→ **What the exercise asks**
Every line in the records below that holds "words" must be identified and copied.
****
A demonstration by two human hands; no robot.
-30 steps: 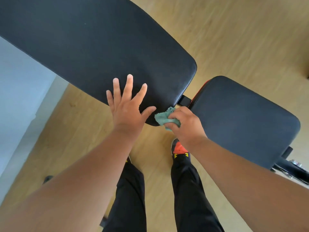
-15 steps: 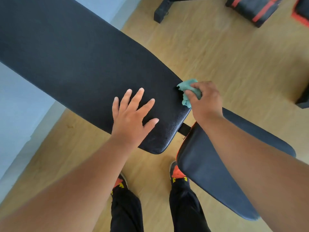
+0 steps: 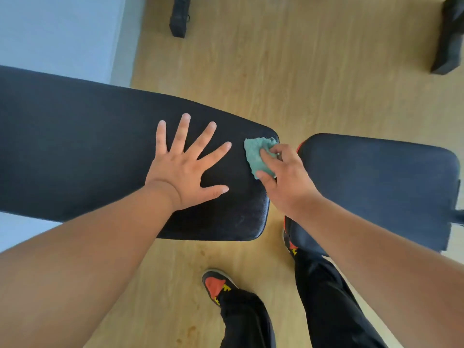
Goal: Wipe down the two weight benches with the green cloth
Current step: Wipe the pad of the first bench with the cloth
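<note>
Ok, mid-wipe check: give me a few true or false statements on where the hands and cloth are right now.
1. The left hand lies flat with spread fingers on the long bench pad. True.
2. The green cloth is on the floor. False: the right hand holds it against the long pad's end.
3. The cloth sits on the smaller seat pad. False: it is on the long pad.
4. Both shoes are visible below. True.

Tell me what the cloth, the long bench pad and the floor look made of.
Cloth: soft fluffy fabric, probably microfibre or terry; its edges look fuzzy and it bunches. Long bench pad: black padded vinyl or leather-like cover, matte with a fine grain and a slight sheen at its rounded end. Floor: light wood or wood-look laminate, with visible grain lines.
</note>
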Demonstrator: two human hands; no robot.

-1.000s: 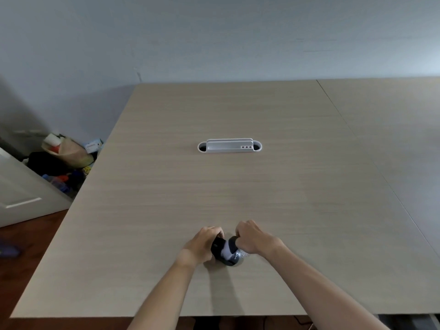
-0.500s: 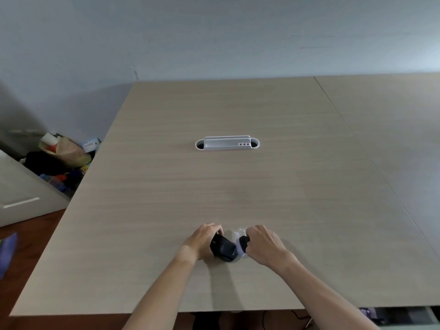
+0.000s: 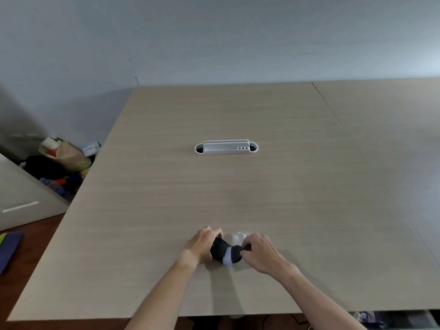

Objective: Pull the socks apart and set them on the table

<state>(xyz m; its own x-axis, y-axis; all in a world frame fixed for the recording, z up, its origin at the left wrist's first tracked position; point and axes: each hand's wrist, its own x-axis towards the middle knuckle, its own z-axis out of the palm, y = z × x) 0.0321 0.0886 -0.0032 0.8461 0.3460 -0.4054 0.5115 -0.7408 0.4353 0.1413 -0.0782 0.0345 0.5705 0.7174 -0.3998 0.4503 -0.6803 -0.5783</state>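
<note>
My left hand [image 3: 202, 244] and right hand [image 3: 258, 252] meet low on the counter [image 3: 238, 186], each gripping one end of the sock bundle [image 3: 226, 252] that rests between them. The bundle's long axis runs left to right, tilted a little so its left end sits slightly farther from me. My left fingers curl round the black end; my right fingers pinch the other dark end, with a white band showing in the middle. Both hands are equally close, one per end. Just beyond the bundle lies something pale, perhaps a second sock or a bit of plastic; I can't tell. Well beyond the bundle, a white cable tray [image 3: 226, 147] is set into the counter.
</note>
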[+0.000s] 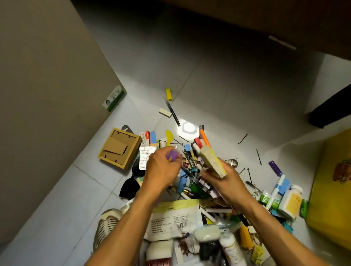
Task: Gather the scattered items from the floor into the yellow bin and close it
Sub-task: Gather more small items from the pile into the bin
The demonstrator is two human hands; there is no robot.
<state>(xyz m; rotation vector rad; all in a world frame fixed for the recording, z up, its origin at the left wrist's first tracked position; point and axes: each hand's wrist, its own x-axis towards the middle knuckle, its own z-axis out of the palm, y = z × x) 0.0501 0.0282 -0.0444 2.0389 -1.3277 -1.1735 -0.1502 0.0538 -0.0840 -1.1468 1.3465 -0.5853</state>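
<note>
Yellow-edged pale rectangular block [211,162] sits clamped in the fingers of the right hand [227,181], tilted above the floor clutter; the left hand [161,168], knuckles up, curls its fingers round a small purple object [172,154]. Yellow plastic bin [338,186] stands at the right, just beside the pile

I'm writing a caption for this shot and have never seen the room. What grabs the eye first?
First, the dense heap of scattered items spread over the pale tiled floor, from centre to bottom right. Above it, the left hand has a grip on something small and purple, while the right hand holds a pale, worn block. At the right edge sits the yellow bin.
</note>
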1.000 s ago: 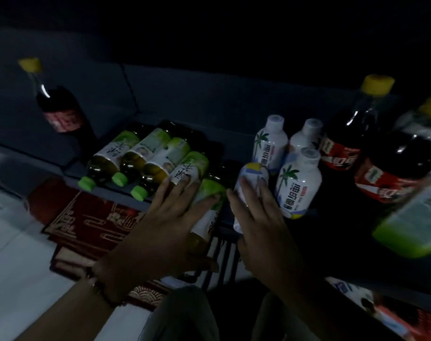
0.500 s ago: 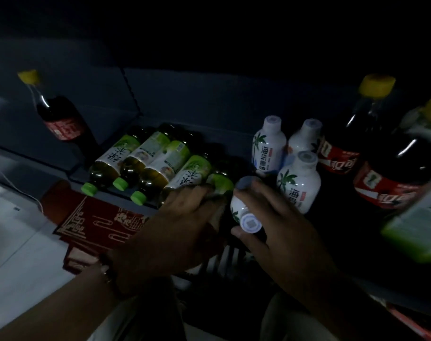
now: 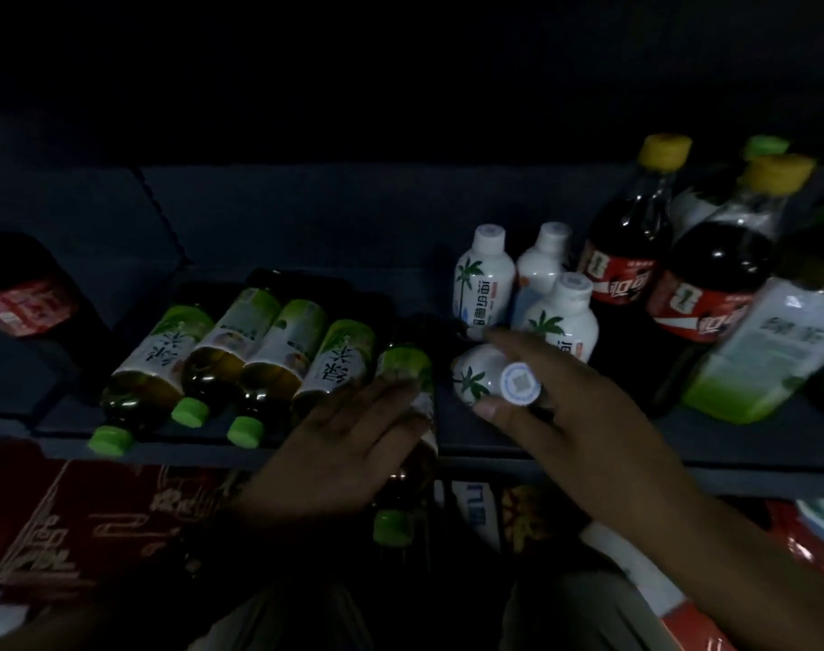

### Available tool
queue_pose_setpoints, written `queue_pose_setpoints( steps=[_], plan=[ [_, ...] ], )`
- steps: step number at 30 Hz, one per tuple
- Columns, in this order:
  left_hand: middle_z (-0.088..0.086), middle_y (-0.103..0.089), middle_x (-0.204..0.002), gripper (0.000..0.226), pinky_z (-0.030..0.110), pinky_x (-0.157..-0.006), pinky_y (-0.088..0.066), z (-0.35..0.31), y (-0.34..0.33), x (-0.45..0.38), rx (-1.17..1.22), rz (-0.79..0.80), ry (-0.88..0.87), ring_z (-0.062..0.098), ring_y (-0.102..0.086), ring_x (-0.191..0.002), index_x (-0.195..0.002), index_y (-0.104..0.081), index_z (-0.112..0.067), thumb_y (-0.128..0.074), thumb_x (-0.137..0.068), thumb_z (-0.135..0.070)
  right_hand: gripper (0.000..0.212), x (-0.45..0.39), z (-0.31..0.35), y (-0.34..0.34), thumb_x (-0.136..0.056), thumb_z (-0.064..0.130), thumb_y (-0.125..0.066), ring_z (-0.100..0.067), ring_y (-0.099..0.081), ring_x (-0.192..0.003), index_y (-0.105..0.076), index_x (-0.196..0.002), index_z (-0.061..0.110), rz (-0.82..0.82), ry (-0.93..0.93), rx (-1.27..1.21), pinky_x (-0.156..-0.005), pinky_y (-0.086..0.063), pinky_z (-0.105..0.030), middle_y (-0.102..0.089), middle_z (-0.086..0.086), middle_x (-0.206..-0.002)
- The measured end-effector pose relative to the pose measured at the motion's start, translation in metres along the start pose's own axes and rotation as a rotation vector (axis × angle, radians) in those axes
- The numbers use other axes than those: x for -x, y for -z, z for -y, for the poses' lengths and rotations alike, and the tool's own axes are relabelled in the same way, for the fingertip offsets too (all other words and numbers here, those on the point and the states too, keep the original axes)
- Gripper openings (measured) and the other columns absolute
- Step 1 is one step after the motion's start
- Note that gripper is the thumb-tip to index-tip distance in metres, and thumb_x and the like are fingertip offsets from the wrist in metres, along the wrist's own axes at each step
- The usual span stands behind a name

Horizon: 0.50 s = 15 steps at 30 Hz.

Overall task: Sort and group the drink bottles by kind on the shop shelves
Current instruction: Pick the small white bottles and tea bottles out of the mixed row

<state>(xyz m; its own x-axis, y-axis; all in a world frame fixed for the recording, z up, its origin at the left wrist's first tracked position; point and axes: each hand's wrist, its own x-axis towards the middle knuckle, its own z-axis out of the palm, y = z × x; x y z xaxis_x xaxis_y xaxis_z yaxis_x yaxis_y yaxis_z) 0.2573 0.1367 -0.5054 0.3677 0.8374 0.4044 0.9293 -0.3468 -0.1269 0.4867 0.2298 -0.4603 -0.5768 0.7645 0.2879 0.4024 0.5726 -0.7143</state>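
Note:
Several green tea bottles point(image 3: 278, 354) with green caps lie side by side on the dark shelf point(image 3: 588, 451), caps toward me. My left hand point(image 3: 344, 453) grips one more green tea bottle point(image 3: 403, 368) at the right end of that row; its cap hangs over the shelf edge. My right hand point(image 3: 570, 415) pinches a small white palm-tree bottle point(image 3: 471, 382) between thumb and fingers, tipped so its cap faces me. Three matching white bottles point(image 3: 483, 284) stand just behind it.
Two cola bottles point(image 3: 626, 260) with yellow caps stand at the right, with a large green-labelled bottle point(image 3: 767, 354) leaning in front. Another cola bottle point(image 3: 20, 298) stands far left. Red printed packages point(image 3: 72, 523) fill the level below. The scene is very dim.
My right hand has tipped the white bottle from lying along the shelf to cap-toward-me, beside the standing white ones. My left hand has slid down the green tea bottle.

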Motion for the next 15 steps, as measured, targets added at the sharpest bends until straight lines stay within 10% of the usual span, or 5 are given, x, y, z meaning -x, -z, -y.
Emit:
queue_pose_setpoints(
  steps=[7,10,15],
  plan=[
    [-0.014,-0.066,-0.117,0.075,0.019,-0.079,-0.045,0.010,0.044,-0.029,0.591,-0.130,0.511,0.009,-0.063,-0.101,-0.128,-0.049,-0.040,-0.061,-0.064,-0.078,0.023,-0.029,0.040,0.006,-0.086,0.042,-0.065,-0.004,-0.063,-0.082,-0.061,-0.107,0.034,-0.128,-0.150,0.246,-0.069,-0.049,-0.023,-0.068,0.011,-0.090],
    [-0.014,-0.063,-0.084,0.055,0.023,-0.059,-0.041,0.029,0.058,-0.060,0.643,-0.156,0.622,0.005,-0.057,-0.072,-0.108,-0.048,-0.033,-0.065,-0.071,-0.069,0.025,-0.044,0.042,0.000,-0.087,0.039,-0.066,-0.009,-0.061,-0.074,-0.061,-0.107,0.026,-0.197,-0.134,0.412,-0.058,-0.043,-0.022,-0.068,0.006,-0.085],
    [-0.010,-0.066,-0.077,0.045,0.031,-0.067,-0.055,0.052,0.055,-0.106,0.656,-0.253,0.611,0.010,-0.065,-0.073,-0.089,-0.058,-0.026,-0.061,-0.080,-0.070,0.047,-0.051,0.033,-0.011,-0.094,0.032,-0.060,-0.008,-0.060,-0.077,-0.050,-0.139,0.023,-0.229,-0.129,0.415,-0.066,-0.045,-0.023,-0.062,0.011,-0.090]
  ],
)
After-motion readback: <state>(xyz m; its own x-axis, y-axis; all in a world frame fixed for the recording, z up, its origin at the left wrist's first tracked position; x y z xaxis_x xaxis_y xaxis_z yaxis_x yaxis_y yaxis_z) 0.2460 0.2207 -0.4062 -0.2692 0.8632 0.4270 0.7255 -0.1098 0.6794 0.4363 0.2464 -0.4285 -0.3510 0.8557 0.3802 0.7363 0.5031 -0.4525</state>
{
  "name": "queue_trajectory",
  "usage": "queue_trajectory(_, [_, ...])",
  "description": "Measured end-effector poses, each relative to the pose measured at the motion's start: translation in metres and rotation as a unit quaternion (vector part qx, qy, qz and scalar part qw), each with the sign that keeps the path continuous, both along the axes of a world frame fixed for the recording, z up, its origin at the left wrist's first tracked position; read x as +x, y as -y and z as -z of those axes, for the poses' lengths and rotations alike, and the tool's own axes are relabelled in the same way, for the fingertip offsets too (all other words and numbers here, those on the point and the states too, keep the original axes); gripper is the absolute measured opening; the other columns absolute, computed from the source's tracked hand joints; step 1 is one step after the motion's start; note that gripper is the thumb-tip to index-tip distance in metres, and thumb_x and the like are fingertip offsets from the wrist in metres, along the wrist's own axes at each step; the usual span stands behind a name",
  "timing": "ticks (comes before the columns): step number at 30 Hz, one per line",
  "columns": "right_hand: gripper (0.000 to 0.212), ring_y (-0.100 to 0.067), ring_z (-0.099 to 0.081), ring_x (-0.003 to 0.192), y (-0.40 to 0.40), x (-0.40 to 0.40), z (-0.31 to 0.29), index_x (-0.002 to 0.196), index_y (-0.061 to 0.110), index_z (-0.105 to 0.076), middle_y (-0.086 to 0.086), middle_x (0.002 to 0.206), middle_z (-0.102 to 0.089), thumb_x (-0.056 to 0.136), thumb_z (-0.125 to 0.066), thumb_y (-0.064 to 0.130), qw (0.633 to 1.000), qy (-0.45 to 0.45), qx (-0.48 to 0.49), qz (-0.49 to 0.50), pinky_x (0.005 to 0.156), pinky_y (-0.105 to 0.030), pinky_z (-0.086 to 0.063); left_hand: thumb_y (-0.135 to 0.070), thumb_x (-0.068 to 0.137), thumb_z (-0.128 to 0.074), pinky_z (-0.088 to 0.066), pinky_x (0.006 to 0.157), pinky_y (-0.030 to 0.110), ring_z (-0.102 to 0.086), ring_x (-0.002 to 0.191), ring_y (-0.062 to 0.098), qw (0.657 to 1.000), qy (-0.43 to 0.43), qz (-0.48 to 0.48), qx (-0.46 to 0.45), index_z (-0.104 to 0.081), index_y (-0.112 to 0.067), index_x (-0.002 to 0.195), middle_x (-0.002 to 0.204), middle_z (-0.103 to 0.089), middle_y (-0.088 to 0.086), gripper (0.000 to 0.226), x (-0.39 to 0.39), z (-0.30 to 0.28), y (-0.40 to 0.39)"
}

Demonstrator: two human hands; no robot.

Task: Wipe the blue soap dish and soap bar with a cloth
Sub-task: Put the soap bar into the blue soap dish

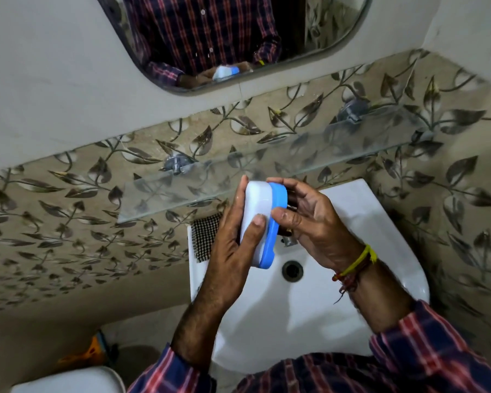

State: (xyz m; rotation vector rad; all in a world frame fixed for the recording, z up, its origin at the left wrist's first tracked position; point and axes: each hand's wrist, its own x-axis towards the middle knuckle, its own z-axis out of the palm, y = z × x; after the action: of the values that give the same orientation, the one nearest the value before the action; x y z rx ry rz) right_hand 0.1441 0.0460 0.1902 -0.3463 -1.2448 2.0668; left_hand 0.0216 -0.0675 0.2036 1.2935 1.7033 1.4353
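Note:
Over the sink, the white soap bar [256, 205] lies in the blue soap dish [273, 231], both tipped on edge. My left hand [233, 239] grips the soap, thumb across its face and fingers behind it. My right hand [312, 222] holds the blue dish from the right, thumb on its rim and fingers curled over its far end. A black-and-white checked cloth [206, 236] lies on the sink's back left corner, partly hidden by my left hand.
The white sink [309, 307] with its drain [292, 270] is under my hands, the tap mostly hidden behind them. A glass shelf [267, 168] juts from the leaf-patterned tiled wall just beyond. A mirror [224, 38] hangs above. A white toilet [68, 381] stands at lower left.

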Motion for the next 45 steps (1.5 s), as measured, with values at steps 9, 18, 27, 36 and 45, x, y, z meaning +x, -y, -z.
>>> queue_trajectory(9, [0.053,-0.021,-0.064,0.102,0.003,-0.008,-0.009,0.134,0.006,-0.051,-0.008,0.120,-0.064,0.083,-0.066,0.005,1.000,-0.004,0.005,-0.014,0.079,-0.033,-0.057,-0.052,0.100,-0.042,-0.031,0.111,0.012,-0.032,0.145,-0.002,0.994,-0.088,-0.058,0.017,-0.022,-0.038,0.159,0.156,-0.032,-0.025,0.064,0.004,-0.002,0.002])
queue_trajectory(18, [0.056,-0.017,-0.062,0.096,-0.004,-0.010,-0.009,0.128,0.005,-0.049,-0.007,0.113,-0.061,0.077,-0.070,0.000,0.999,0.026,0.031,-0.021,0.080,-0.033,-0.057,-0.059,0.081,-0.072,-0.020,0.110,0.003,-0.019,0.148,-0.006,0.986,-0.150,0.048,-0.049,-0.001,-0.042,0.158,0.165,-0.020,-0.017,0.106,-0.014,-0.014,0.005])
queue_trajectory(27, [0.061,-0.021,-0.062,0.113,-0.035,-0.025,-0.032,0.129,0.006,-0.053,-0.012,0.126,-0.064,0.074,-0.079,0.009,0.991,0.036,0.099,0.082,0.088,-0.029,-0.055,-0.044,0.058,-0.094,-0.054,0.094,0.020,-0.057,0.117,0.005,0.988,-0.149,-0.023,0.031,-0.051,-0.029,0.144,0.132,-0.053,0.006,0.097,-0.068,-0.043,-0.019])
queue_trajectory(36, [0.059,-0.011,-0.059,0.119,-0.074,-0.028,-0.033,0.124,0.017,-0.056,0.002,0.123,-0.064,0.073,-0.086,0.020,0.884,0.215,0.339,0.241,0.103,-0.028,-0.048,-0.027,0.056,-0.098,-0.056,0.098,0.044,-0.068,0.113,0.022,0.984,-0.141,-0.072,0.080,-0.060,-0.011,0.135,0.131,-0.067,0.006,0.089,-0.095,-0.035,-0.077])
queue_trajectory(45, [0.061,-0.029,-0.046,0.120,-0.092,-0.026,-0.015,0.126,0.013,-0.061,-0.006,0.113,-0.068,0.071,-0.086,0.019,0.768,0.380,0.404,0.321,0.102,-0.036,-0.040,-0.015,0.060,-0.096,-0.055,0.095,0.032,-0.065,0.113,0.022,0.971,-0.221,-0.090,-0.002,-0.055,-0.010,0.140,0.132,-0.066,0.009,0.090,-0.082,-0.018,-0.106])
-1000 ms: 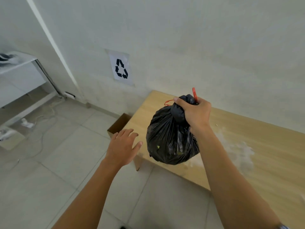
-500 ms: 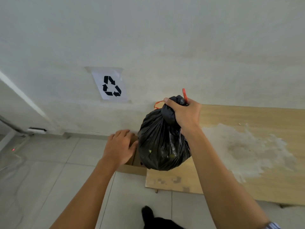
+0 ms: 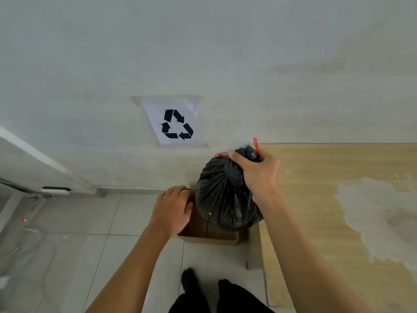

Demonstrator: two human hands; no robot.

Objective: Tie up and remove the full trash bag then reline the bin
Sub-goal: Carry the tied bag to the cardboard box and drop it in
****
→ **Solution for this problem**
- The numbers use other axes than those: x for -x, y for -z, z for -y, for the poses' lengths and rotations alike, and the tool's own axes are relabelled in the same way, for the fingertip offsets too (all other words and numbers here, those on the point and the states too, keep the original axes)
  "description": "Measured end-effector poses, each relative to the pose measured at the motion's start: translation in metres and rotation as a unit quaternion (vector part qx, qy, qz and scalar part qw), each with the sign that keeps the path continuous, both along the axes of a world frame fixed for the recording, z up, its origin at the left wrist's first tracked position; read x as +x, y as -y and z as -z of those axes, for the poses' lengths and rotations alike, and the tool's own axes are relabelled in the same way, for the fingertip offsets too (all other words and numbers here, those on the point and the states too, keep the original axes); gripper is the absolute measured opening; the other columns absolute, computed from the source's tracked hand joints; step 1 is one step after the motion's start; note that gripper is the thumb-tip to index-tip distance in metres, and thumb_x and the like are fingertip offsets from the wrist in metres, along the wrist's own axes at each step; the usual span stands behind a name",

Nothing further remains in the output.